#### The task:
There is material below. Print exactly the lines starting at the line with "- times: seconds" and ending at the line with "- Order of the", ends included, and no others.

#### Data below:
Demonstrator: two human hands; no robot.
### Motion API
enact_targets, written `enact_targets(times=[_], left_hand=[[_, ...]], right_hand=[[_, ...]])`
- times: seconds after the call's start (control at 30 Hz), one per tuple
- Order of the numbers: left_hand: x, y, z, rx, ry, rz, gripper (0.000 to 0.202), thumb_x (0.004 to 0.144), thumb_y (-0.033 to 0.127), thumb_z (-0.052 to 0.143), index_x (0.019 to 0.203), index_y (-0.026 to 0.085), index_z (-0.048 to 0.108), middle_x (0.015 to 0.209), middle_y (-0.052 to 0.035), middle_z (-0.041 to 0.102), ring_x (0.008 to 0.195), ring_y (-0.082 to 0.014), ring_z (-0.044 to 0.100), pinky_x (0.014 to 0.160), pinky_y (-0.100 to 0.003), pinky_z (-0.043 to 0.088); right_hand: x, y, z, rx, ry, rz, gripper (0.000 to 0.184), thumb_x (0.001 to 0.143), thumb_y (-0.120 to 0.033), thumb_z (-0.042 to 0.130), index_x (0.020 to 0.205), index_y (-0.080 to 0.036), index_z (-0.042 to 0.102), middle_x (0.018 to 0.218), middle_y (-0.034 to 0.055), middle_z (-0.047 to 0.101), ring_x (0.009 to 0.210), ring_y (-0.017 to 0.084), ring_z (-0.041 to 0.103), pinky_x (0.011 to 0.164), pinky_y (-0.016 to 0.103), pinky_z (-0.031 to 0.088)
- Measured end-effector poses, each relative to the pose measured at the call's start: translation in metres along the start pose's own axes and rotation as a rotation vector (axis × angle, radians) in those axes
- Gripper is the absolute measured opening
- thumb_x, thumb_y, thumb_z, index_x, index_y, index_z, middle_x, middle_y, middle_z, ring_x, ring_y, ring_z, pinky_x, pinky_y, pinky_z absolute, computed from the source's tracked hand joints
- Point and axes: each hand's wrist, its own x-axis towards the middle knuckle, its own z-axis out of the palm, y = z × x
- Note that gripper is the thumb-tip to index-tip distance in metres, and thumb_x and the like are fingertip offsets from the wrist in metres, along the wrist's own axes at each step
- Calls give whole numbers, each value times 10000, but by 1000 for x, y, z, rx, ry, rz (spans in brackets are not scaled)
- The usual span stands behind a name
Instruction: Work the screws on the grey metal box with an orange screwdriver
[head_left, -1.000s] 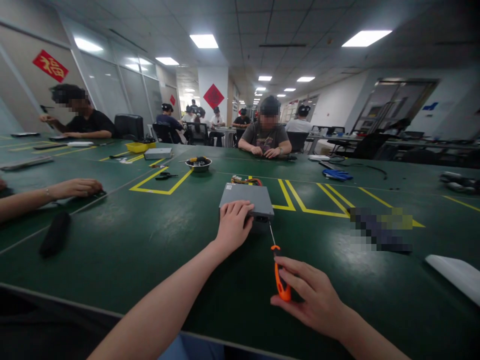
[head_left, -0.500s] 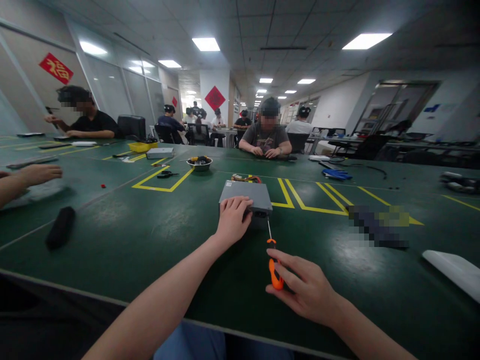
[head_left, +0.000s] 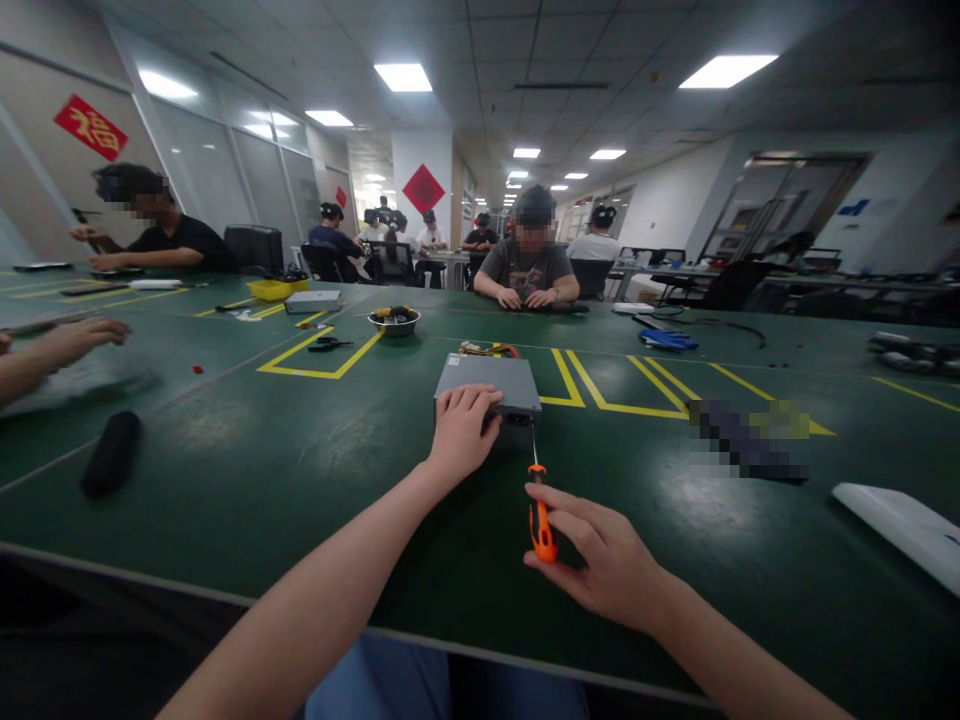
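A grey metal computer power supply (head_left: 491,377) sits on the green table in front of me, its wires bunched at the far side. My left hand (head_left: 466,428) grips its near left part, fingers across the top and thumb against the front face. Between the fingers and thumb of my right hand (head_left: 600,550) is an orange and black screwdriver (head_left: 541,530). The screwdriver's shaft points away from me, its tip at the lower right corner of the front face. Whether the tip sits in a screw is too small to tell.
A metal bowl (head_left: 394,321) with tools stands beyond the power supply. Black pliers (head_left: 328,344), a black case (head_left: 112,455), blue gloves (head_left: 667,340) and a white panel (head_left: 900,530) lie around. Another person's hand (head_left: 79,342) is at left; a person (head_left: 531,265) sits opposite.
The view has shifted slightly. The screwdriver has turned in my right hand, and its handle stands a little more upright. My left hand stays on the power supply.
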Motion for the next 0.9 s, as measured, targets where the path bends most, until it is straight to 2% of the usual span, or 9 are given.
enact_targets(times=[0.17, 0.37, 0.47, 0.57, 0.73, 0.8, 0.9], left_hand=[[0, 0, 0, 6, -7, -2, 270, 805, 224, 526, 1074, 251, 529, 1166, -16, 571, 1103, -189, 472, 935, -372, 303], [-1, -1, 1, 7, -3, 3, 269, 807, 222, 524, 1074, 255, 526, 1170, -11, 569, 1103, -186, 471, 933, -370, 300], [-1, -1, 1, 5, 3, 4, 266, 807, 223, 523, 1071, 256, 523, 1168, -8, 569, 1104, -184, 471, 938, -371, 296], [-1, -1, 2, 8, -4, 1, 265, 806, 221, 522, 1069, 254, 525, 1167, -12, 569, 1109, -185, 467, 942, -371, 295], [-1, -1, 1, 8, -6, -3, 267, 808, 226, 521, 1072, 257, 526, 1170, -10, 566, 1109, -186, 466, 946, -371, 294], [-1, -1, 1, 6, -5, 1, 268, 808, 228, 521, 1075, 257, 526, 1170, -11, 564, 1106, -186, 467, 942, -370, 297], [-1, -1, 0, 6, -4, 6, 268, 807, 223, 520, 1074, 255, 528, 1170, -11, 565, 1109, -186, 466, 941, -369, 297]], right_hand=[[3, -2, -5, -60, -108, -34, 337, 856, -290, 487, 1157, -140, 475, 1164, 185, 543, 990, 227, 597, 740, 315, 535], [2, 0, -2, -27, 5, -23, 284, 836, -315, 533, 1050, -137, 476, 1126, 178, 574, 932, 208, 617, 710, 298, 540], [4, -2, -5, -17, -83, -4, 323, 855, -313, 487, 1118, -128, 467, 1165, 189, 544, 999, 224, 591, 735, 310, 537], [6, -3, -8, -65, -150, -47, 333, 869, -270, 447, 1175, -141, 467, 1176, 197, 525, 1018, 243, 581, 736, 329, 535], [2, 0, -1, -40, 26, -50, 262, 827, -283, 557, 1023, -135, 467, 1084, 188, 581, 874, 209, 629, 664, 299, 542], [1, 0, -1, -1, 20, -11, 279, 828, -291, 550, 1034, -133, 446, 1112, 193, 569, 904, 209, 623, 673, 295, 543], [3, -2, -4, -28, -73, -13, 316, 854, -291, 484, 1127, -133, 460, 1153, 188, 545, 961, 223, 606, 694, 306, 541]])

#### Result of this exercise:
- times: seconds after the call's start (control at 30 Hz), one per tuple
- Order of the numbers: left_hand: x, y, z, rx, ry, rz, gripper (0.000 to 0.202), thumb_x (0.004 to 0.144), thumb_y (-0.033 to 0.127), thumb_z (-0.052 to 0.143), index_x (0.019 to 0.203), index_y (-0.026 to 0.085), index_z (-0.048 to 0.108), middle_x (0.015 to 0.209), middle_y (-0.052 to 0.035), middle_z (-0.041 to 0.102), ring_x (0.008 to 0.195), ring_y (-0.082 to 0.014), ring_z (-0.044 to 0.100), pinky_x (0.014 to 0.160), pinky_y (-0.100 to 0.003), pinky_z (-0.043 to 0.088); right_hand: x, y, z, rx, ry, rz, gripper (0.000 to 0.184), thumb_x (0.001 to 0.143), thumb_y (-0.120 to 0.033), thumb_z (-0.042 to 0.130), index_x (0.020 to 0.205), index_y (-0.080 to 0.036), index_z (-0.042 to 0.102), middle_x (0.018 to 0.218), middle_y (-0.034 to 0.055), middle_z (-0.047 to 0.101), ring_x (0.009 to 0.210), ring_y (-0.017 to 0.084), ring_z (-0.041 to 0.103), pinky_x (0.011 to 0.164), pinky_y (-0.016 to 0.103), pinky_z (-0.031 to 0.088)

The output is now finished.